* Your goal:
Below are some records; output exactly the lines from the line with "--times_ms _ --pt" to the line with "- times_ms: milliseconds", both ends kept, and nothing more.
Stored data: Begin
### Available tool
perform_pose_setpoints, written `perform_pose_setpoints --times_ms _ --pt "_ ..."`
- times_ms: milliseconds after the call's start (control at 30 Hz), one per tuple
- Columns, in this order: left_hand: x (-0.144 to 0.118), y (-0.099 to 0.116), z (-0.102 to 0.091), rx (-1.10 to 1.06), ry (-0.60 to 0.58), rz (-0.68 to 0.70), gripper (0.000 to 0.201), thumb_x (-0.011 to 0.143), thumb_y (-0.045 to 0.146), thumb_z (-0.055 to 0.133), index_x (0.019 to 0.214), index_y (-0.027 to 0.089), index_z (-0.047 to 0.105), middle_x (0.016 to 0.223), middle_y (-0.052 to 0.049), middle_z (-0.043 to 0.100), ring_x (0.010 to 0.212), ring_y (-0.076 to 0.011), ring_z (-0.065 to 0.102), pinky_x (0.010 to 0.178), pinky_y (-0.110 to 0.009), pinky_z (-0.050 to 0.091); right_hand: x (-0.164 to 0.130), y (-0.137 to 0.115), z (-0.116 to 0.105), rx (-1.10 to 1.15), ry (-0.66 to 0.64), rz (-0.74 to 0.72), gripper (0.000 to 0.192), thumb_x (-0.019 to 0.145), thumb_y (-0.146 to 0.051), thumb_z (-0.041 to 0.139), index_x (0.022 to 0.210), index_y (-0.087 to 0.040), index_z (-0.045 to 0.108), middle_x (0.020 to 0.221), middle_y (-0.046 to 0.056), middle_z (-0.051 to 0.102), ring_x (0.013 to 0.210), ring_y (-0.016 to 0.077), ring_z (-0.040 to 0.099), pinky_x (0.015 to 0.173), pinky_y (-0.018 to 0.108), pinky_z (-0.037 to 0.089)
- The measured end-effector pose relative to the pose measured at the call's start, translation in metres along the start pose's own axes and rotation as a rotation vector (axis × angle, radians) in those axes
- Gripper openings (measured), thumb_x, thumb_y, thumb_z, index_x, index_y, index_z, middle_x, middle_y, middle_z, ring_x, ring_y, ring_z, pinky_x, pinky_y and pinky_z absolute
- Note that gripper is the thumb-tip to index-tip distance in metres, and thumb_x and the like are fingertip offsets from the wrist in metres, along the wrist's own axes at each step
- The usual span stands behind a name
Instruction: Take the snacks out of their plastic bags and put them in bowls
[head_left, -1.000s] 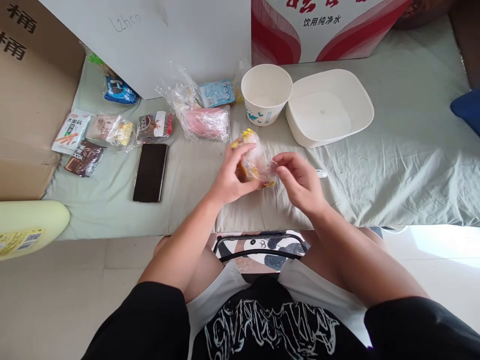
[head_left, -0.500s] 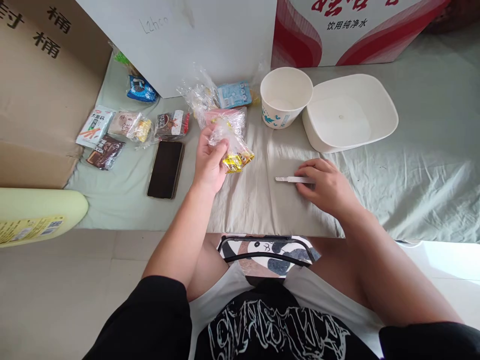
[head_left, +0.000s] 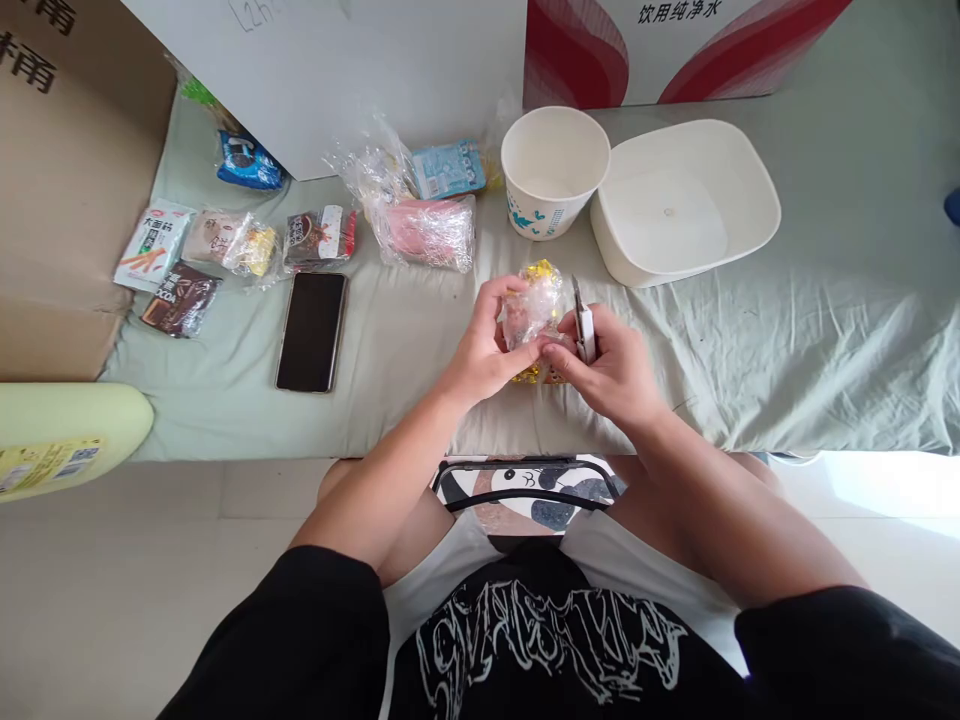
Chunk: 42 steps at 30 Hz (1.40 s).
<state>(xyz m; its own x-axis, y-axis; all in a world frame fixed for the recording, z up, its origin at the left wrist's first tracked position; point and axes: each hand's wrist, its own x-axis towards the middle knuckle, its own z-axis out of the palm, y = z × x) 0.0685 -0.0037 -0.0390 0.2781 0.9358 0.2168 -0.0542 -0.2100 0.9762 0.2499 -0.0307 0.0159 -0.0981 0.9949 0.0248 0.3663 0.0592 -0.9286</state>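
My left hand (head_left: 487, 350) is closed around a clear-wrapped snack packet (head_left: 536, 305) with shiny yellow parts. My right hand (head_left: 619, 365) holds a white utility knife (head_left: 586, 333), its thin blade pointing away from me. The thumb and fingertips of that hand also meet the packet's clear wrap at its right side. Just beyond both hands stand a white paper cup (head_left: 551, 205) with a blue-green print and a white plastic tub (head_left: 675, 225). A pink wrapped packet (head_left: 427, 230) lies beyond my left hand.
A phone (head_left: 312, 331) lies left of my hands. Several wrapped snacks, among them a brown packet (head_left: 180, 299) and a blue packet (head_left: 250, 162), lie at the far left. A white and red carton (head_left: 420, 70) stands behind, and a pale yellow bottle (head_left: 75, 425) at the left edge.
My left hand has brought the snack packet to the right, away from the pink packet. My right hand has lifted the knife from the cloth and turned it upward; both hands now meet at the wrap.
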Motion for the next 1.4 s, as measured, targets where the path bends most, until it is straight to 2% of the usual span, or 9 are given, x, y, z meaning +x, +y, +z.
perform_pose_setpoints --times_ms 100,300,433,567,667,833,1033,1167,1400 --pt "-0.001 0.002 -0.002 0.018 -0.097 0.021 0.053 0.086 0.059 0.078 0.126 0.031 0.06 0.143 -0.007 0.057 0.105 -0.0191 0.07 0.088 -0.033 0.061 0.002 0.001 0.002 0.033 0.064 0.035 0.023 0.081 -0.041 0.067 0.075 -0.023 0.054 0.062 -0.005 0.053 0.057 0.0112 0.046 0.057 0.027 0.041" --pt "-0.002 0.003 -0.003 0.074 -0.161 0.07 0.052 0.085 0.062 0.077 0.128 0.034 0.07 0.158 -0.01 0.046 0.136 -0.0329 0.061 0.095 -0.042 0.063 0.007 0.007 0.003 0.074 0.113 0.107 0.017 0.081 -0.031 0.067 0.079 -0.023 0.052 0.063 -0.006 0.052 0.057 0.0113 0.046 0.058 0.027 0.044" --pt "-0.001 0.002 -0.007 0.149 -0.13 0.06 0.042 0.088 0.057 0.076 0.122 0.032 0.076 0.16 -0.012 0.048 0.137 -0.033 0.061 0.097 -0.043 0.063 0.006 0.011 0.004 0.141 0.13 0.121 0.017 0.082 -0.028 0.067 0.093 -0.025 0.055 0.068 -0.006 0.055 0.056 0.0118 0.051 0.053 0.026 0.043" --pt "0.003 0.0 -0.012 0.239 -0.034 0.062 0.041 0.086 0.058 0.077 0.115 0.028 0.08 0.16 -0.013 0.05 0.137 -0.0327 0.062 0.101 -0.045 0.061 0.004 0.013 0.0 0.181 0.163 0.025 0.04 0.089 -0.031 0.06 0.129 -0.028 0.056 0.09 -0.001 0.063 0.06 0.0128 0.054 0.056 0.029 0.047" --pt "0.004 -0.004 -0.01 0.225 -0.02 0.059 0.044 0.085 0.06 0.078 0.113 0.027 0.08 0.161 -0.013 0.049 0.133 -0.0317 0.064 0.101 -0.044 0.061 0.005 0.013 -0.003 0.049 0.065 -0.053 0.03 0.092 -0.035 0.058 0.117 -0.025 0.07 0.085 0.002 0.063 0.069 0.0168 0.058 0.068 0.034 0.053" --pt "0.002 -0.011 -0.006 0.132 0.024 0.017 0.065 0.082 0.063 0.08 0.139 0.037 0.063 0.156 -0.009 0.053 0.104 -0.0214 0.074 0.085 -0.038 0.065 0.009 0.015 -0.001 -0.044 0.009 -0.107 0.023 0.09 -0.032 0.056 0.091 -0.02 0.075 0.081 0.004 0.066 0.079 0.0197 0.064 0.083 0.039 0.055" --pt "0.001 0.003 -0.017 0.235 0.021 -0.004 0.04 0.084 0.058 0.079 0.112 0.029 0.079 0.138 -0.012 0.061 0.122 -0.0285 0.068 0.096 -0.04 0.063 0.01 0.015 -0.005 0.061 -0.227 -0.132 0.033 0.098 -0.041 0.049 0.078 -0.021 0.066 0.09 0.006 0.068 0.083 0.0209 0.065 0.083 0.039 0.057" --pt "0.001 0.01 -0.025 0.161 -0.08 -0.012 0.051 0.078 0.054 0.084 0.122 0.031 0.076 0.145 -0.012 0.055 0.122 -0.0289 0.068 0.084 -0.035 0.065 0.01 0.016 -0.003 0.116 -0.217 -0.118 0.038 0.1 -0.045 0.044 0.085 -0.021 0.068 0.099 0.009 0.067 0.078 0.0196 0.063 0.076 0.038 0.058" --pt "0.003 0.009 -0.029 0.362 0.139 0.063 0.019 0.084 0.041 0.079 0.095 0.026 0.077 0.138 -0.01 0.062 0.108 -0.0236 0.069 0.073 -0.033 0.06 0.01 0.018 0.004 0.184 -0.067 0.005 0.042 0.099 -0.055 0.055 0.12 -0.022 0.07 0.081 0.003 0.065 0.069 0.0172 0.061 0.064 0.033 0.055"
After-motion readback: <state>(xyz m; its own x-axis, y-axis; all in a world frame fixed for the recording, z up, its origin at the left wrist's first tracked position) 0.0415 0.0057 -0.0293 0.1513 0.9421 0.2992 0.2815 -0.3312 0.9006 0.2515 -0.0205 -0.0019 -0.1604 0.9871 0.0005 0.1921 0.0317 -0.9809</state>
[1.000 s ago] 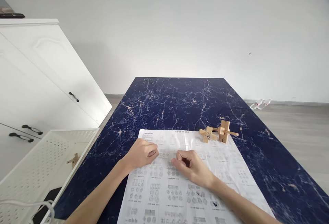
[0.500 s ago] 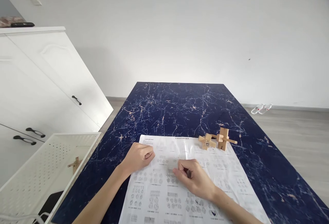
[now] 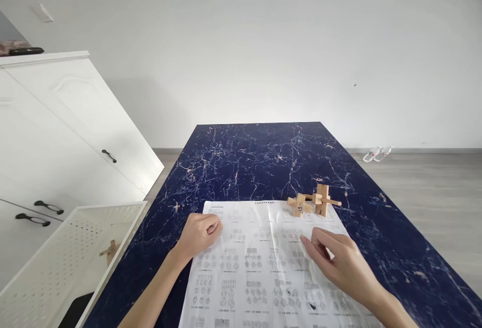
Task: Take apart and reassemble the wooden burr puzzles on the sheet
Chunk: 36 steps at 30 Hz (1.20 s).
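Paper, a printed diagram sheet, lies flat on the dark blue marbled desk right before us, and both our hands rest on it. Two small wooden puzzles stand side by side at the sheet's far right corner, nothing lying between them and our right hand. Off the desk's left edge sits a white perforated basket with one wooden piece inside, and behind it a white cabinet. Our left hand is curled into a loose fist at the sheet's left part, holding nothing we can see. Our right hand, half a second ago bunched near the sheet's middle, now lies further right with fingers loosely extended, nearer the puzzles but apart from them.
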Motion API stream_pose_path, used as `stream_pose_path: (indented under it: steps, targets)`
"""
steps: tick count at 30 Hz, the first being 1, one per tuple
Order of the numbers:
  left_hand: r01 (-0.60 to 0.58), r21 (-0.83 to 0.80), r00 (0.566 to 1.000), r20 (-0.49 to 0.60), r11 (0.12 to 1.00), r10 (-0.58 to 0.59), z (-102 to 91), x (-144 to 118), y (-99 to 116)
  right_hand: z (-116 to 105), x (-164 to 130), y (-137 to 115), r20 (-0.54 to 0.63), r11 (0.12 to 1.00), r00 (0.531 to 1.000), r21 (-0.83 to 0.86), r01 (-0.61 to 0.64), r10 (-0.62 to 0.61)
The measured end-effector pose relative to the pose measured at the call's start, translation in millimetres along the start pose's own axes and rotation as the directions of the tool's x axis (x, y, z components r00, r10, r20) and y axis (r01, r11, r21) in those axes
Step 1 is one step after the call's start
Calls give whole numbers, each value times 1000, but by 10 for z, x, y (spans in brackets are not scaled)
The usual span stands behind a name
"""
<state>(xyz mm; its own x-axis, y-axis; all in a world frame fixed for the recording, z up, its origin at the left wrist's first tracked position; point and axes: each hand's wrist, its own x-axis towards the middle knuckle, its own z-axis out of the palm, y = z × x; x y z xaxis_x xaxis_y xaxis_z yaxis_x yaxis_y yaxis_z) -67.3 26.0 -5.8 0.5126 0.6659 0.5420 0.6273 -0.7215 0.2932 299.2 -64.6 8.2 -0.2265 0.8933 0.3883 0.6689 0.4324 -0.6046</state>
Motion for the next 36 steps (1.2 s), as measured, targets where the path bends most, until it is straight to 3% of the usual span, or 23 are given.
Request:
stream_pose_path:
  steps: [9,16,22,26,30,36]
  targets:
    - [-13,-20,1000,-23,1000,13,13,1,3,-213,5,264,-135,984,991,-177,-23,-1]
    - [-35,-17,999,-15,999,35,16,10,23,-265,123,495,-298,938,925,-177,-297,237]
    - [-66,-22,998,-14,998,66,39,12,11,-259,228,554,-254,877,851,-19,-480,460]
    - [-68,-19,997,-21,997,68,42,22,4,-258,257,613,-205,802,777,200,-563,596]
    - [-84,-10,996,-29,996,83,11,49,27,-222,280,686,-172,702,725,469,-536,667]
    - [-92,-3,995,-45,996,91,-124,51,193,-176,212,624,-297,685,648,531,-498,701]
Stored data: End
* Result for this exercise:
perform_pose_setpoints, written `perform_pose_setpoints --times_ms _ --pt "_ ..."`
- times_ms: milliseconds after the call's start (control at 30 Hz), one per tuple

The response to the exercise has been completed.